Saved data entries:
◆ ◆ ◆ ◆ ◆ ◆ ◆

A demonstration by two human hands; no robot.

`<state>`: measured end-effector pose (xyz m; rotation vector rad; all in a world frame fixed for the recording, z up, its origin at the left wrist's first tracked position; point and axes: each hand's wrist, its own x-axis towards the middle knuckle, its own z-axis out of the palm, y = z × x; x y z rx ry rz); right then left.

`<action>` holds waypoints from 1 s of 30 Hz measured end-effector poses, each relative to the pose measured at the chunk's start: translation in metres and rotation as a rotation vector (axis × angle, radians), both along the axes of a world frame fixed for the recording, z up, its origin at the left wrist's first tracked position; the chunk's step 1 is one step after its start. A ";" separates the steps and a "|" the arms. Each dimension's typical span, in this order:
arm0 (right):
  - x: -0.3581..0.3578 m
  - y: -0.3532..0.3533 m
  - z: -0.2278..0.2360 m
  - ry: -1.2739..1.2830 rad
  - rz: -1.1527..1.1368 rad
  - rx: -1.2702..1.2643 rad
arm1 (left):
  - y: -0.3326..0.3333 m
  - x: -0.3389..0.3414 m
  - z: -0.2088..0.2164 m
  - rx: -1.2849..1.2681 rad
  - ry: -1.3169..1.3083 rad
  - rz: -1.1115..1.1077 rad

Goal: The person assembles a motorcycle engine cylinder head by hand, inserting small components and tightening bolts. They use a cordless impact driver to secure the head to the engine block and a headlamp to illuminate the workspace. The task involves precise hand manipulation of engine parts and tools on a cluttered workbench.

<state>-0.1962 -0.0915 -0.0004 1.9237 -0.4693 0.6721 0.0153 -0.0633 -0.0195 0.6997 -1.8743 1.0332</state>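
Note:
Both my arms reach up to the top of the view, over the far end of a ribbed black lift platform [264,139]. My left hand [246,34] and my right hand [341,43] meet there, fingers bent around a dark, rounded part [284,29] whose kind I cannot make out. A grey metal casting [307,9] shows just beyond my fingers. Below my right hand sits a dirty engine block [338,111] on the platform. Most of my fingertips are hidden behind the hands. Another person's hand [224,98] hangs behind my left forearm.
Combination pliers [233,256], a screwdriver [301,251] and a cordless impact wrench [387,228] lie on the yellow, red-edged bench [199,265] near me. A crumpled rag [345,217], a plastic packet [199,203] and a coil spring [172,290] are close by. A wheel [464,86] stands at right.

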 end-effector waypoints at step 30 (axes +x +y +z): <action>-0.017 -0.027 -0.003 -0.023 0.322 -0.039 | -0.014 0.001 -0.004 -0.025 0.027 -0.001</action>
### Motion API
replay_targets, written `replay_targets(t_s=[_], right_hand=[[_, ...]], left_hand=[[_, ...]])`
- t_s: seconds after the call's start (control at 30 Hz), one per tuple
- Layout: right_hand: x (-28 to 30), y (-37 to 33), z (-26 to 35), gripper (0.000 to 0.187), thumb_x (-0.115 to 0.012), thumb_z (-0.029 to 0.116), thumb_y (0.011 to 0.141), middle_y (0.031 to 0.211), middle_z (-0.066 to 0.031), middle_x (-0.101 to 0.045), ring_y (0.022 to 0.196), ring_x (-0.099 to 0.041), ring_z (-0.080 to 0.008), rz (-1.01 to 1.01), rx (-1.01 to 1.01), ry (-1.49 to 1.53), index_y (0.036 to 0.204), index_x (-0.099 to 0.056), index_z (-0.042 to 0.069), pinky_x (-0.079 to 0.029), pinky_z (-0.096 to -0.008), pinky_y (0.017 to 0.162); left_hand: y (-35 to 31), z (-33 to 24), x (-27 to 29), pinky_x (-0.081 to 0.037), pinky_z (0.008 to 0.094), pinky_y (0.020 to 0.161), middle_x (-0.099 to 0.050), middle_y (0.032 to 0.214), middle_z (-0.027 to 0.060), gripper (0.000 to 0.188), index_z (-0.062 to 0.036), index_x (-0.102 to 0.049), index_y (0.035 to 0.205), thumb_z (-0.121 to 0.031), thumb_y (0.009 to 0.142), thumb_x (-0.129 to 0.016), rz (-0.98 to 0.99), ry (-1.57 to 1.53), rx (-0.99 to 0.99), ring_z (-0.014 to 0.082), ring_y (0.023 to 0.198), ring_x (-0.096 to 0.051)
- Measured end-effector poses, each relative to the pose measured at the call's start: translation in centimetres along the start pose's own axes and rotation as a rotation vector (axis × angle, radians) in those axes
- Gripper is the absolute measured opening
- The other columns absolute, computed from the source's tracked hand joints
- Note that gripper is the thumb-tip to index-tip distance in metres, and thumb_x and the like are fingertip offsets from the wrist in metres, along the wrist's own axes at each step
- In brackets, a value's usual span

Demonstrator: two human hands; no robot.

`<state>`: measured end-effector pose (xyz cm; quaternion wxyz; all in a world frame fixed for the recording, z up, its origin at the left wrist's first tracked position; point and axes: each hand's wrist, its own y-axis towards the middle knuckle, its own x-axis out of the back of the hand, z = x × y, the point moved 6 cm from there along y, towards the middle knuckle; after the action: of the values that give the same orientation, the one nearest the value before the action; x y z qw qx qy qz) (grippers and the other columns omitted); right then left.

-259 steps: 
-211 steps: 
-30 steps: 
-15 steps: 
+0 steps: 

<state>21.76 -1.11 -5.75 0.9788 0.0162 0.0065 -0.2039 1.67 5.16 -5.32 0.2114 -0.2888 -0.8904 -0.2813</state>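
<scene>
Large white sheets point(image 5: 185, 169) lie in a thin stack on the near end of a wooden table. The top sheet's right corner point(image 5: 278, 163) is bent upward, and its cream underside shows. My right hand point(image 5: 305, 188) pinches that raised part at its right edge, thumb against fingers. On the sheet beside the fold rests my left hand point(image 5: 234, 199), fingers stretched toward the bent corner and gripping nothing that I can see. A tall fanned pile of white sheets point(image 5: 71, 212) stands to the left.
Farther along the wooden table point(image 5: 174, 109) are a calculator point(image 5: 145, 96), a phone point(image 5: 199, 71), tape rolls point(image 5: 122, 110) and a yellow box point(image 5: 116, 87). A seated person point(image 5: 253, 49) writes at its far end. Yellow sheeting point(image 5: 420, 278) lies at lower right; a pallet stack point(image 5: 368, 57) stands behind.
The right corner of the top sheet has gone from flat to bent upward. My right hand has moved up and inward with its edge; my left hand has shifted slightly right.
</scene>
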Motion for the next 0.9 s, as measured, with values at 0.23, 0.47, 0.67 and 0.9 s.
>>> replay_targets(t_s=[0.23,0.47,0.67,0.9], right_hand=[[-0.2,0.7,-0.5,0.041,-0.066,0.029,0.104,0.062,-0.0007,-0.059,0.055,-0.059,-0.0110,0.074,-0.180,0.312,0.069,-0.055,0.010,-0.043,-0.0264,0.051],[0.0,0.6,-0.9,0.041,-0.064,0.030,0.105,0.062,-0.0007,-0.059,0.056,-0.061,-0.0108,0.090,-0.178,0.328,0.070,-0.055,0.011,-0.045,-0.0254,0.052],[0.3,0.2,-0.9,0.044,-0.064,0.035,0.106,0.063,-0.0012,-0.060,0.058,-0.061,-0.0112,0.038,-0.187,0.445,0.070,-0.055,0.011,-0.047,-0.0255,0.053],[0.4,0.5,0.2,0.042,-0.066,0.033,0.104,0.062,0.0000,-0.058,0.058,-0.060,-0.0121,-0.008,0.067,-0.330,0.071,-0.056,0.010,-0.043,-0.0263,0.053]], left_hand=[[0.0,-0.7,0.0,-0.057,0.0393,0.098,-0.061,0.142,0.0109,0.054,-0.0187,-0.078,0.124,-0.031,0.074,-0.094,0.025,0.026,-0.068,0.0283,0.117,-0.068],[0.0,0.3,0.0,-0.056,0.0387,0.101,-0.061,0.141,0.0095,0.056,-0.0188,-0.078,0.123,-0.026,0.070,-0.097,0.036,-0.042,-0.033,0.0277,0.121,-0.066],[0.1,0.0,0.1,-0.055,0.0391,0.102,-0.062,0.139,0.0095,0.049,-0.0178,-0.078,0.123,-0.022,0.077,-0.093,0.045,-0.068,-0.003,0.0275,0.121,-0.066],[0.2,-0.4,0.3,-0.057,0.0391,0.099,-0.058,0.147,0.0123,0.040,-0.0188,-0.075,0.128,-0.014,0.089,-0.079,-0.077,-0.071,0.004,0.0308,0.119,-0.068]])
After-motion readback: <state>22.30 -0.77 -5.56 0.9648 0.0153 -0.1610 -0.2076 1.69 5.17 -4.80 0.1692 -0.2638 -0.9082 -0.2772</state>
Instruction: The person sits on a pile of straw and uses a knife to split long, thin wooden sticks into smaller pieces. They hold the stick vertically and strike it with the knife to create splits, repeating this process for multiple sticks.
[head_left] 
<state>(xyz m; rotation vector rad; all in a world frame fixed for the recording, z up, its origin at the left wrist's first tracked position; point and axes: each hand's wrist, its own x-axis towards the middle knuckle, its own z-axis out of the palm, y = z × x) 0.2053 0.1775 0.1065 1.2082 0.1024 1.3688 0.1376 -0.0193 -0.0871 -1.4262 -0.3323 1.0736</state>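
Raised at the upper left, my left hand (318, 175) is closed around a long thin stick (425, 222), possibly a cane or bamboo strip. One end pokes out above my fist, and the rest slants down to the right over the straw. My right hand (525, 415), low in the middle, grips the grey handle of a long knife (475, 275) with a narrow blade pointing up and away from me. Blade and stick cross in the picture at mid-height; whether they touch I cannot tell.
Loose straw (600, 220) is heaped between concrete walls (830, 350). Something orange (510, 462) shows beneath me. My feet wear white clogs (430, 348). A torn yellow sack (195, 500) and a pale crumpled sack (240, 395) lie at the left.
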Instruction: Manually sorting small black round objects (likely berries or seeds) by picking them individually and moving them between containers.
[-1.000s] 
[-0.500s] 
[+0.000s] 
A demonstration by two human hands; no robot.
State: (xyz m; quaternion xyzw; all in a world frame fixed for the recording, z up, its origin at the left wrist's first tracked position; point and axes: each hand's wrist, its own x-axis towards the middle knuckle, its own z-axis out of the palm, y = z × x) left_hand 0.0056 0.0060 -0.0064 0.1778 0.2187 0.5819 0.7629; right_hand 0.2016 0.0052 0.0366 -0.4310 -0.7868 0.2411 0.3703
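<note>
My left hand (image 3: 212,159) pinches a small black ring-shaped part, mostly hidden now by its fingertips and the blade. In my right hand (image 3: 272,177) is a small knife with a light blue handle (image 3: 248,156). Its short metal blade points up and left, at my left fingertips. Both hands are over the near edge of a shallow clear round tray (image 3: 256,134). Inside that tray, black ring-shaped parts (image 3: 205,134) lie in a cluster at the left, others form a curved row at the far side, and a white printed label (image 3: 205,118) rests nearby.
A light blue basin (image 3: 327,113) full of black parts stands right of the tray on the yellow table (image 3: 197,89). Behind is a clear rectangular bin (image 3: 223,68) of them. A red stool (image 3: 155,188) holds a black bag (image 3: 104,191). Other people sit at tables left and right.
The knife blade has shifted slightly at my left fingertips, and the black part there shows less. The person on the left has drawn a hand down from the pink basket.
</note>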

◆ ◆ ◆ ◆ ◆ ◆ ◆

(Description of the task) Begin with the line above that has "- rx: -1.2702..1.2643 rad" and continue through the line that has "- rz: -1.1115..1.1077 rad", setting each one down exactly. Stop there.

(Exercise solution)
  - rx: -1.2702..1.2643 rad
arm1 (left):
  - y: -0.3326..0.3333 m
  - x: -0.3389..0.3414 m
  - z: -0.2088..0.2164 m
  - rx: -1.2849..1.2681 rad
  - ry: -1.3169..1.3083 rad
  - rz: -1.1115..1.1077 rad

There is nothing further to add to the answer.